T cell activation [32]. None of the anti-BTLA reagents tested had any significant effect on the observed in vitro T cell proliferation in other commonly used experimental systems such as the MLR or the OVA antigen-induced system. In our opinion, this observation is a reflection of our hypothesis that an anti-BTLA reagent can act to inhibit T cell proliferation only when it is juxtaposed immediately to the activating stimulus. In the MLR and DO11.10 in vitro systems, the activating stimulus this website to the T cell is either a polymorphic MHC molecule on another cell or the OVA peptide presented by an MHC molecule on another cell, respectively. Hence, the anti-BTLA test agent is physically unable to interdict the signalling complex that drives TCR signalling Interleukin-2 receptor and the subsequent T cell activation and proliferation.
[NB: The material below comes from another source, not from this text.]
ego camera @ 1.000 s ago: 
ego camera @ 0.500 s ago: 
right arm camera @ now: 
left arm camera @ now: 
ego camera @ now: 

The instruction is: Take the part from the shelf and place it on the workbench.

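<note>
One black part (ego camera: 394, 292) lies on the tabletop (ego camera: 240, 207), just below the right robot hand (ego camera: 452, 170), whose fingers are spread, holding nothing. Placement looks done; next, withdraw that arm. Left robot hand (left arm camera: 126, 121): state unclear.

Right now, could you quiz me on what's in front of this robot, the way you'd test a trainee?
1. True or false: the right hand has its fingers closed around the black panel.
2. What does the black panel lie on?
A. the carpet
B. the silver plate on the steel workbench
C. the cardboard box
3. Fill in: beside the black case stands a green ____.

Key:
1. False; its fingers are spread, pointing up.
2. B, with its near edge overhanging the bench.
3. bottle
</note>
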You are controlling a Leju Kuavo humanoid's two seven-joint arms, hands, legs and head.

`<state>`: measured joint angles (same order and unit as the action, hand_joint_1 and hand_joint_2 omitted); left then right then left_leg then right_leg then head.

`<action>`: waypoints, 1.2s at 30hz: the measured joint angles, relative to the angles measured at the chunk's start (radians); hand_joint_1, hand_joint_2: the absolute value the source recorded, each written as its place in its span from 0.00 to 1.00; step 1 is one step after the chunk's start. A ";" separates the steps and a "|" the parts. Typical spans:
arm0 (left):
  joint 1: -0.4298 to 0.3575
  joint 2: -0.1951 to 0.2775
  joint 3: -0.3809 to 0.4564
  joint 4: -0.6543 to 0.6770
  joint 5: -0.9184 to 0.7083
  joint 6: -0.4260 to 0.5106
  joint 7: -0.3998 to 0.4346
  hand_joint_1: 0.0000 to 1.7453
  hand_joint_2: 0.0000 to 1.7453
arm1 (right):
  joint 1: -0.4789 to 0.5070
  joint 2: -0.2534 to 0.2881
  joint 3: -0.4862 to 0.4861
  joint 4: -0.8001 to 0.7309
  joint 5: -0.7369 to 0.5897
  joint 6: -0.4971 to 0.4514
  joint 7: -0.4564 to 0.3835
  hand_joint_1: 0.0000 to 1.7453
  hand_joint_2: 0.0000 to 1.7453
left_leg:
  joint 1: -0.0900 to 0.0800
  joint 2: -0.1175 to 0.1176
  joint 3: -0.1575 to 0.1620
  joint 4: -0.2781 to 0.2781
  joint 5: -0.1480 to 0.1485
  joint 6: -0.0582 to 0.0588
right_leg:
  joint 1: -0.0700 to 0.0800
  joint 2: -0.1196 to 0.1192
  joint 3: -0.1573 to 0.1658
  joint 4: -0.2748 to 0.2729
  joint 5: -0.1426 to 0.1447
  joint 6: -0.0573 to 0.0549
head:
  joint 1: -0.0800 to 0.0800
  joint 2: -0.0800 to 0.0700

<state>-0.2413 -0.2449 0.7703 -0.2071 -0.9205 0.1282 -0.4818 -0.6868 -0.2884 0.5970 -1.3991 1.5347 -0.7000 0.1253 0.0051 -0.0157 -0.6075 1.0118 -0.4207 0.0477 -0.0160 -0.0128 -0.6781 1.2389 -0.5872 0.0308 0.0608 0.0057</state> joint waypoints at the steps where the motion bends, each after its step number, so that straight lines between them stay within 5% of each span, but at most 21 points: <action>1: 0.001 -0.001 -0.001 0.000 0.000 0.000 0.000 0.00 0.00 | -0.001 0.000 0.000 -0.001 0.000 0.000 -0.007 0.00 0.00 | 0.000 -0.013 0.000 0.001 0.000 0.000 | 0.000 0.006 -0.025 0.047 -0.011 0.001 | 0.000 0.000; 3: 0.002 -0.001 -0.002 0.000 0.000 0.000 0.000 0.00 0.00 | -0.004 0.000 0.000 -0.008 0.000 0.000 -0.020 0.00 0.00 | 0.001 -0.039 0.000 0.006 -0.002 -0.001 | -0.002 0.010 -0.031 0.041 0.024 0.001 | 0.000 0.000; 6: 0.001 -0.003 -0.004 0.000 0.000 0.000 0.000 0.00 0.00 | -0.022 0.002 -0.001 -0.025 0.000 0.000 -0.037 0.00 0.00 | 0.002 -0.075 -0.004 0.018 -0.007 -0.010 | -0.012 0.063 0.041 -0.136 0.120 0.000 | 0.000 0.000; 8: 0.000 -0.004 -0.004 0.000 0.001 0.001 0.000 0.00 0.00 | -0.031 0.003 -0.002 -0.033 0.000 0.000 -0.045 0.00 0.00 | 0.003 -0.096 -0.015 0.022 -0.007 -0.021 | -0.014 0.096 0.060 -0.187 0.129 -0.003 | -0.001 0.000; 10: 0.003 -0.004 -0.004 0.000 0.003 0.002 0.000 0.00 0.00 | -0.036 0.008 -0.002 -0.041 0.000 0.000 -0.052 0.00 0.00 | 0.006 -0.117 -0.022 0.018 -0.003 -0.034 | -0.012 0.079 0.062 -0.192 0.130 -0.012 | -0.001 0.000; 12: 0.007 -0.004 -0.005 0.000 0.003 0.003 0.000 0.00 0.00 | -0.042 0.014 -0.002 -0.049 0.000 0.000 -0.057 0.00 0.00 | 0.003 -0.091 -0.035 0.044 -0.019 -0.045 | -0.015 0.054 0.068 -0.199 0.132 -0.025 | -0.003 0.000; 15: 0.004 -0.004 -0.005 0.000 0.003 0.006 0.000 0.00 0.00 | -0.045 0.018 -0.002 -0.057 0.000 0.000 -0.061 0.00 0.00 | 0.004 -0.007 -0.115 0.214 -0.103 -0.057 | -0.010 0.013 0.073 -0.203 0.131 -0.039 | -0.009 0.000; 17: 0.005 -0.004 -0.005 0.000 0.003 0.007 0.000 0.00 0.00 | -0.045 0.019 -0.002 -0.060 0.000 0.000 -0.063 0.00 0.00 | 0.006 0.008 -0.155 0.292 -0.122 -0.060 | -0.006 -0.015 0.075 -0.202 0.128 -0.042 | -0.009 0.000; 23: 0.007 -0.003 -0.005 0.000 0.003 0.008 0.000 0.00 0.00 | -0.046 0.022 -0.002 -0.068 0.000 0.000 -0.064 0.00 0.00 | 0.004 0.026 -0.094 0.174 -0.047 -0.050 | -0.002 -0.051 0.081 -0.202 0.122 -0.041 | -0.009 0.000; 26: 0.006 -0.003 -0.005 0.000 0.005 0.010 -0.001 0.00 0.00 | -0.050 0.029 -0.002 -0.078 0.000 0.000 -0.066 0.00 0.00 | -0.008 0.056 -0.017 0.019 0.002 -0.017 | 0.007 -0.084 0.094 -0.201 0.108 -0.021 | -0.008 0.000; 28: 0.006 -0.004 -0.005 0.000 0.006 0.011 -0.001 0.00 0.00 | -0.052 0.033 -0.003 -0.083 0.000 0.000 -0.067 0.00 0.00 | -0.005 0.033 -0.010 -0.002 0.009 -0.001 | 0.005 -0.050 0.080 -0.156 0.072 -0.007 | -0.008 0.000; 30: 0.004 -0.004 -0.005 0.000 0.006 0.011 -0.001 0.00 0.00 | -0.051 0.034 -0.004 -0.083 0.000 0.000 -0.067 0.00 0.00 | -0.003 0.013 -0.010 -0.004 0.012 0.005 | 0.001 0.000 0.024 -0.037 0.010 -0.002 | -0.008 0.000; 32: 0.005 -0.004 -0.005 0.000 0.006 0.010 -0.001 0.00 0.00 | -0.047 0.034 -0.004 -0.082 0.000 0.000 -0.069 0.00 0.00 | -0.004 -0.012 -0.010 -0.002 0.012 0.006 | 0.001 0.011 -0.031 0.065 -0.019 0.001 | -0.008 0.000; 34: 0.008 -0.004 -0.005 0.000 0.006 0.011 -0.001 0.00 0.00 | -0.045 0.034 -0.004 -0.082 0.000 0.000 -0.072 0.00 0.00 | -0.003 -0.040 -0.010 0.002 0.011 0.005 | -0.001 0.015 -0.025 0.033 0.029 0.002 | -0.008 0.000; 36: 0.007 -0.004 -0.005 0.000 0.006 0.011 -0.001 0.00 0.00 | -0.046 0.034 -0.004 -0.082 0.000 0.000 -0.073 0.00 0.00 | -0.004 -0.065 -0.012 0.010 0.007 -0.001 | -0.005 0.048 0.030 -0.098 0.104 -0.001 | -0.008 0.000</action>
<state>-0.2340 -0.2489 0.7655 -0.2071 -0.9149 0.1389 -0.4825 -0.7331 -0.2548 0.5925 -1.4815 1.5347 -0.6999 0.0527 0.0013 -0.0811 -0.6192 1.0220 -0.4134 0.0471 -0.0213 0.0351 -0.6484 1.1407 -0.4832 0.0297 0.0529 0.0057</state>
Indeed, as the stimulus is inherent to the cell–cell interaction, it would not be possible to mitigate the target T cell activation successfully with an exogenous anti-BTLA reagent in this experimental system. Based on our current understanding

of BTLA biology, in the frame of our current hypothesis, one would have to engineer genetically the cell that presents the stimulus to the target cell with an appropriate anti-BTLA reagent, such as the HVEM ligand, in order to interdict successfully the target T cell activation. Indeed, this was described by Sedyet al. [9], whereby the presentation was made by CHO cells transfected with the MHC IAd molecule that presented the OVA antigen to the target DO11.10 T cell, causing T cell activation. This was mitigated by transfection of the same CHO cell with the HVEM molecule, i.e. the BTLA ligand. We extended these studies to look at the effect of a BTLA-specific reagent in vivo. Of the various options for in vivo models, and bearing in mind the lack of any in vivo exposure data for any of these reagents, the most strongly indicated for T cell antagonism was judged to be the DO11.10 T cells syngeneic transfer with in vivo trapping of IL-2.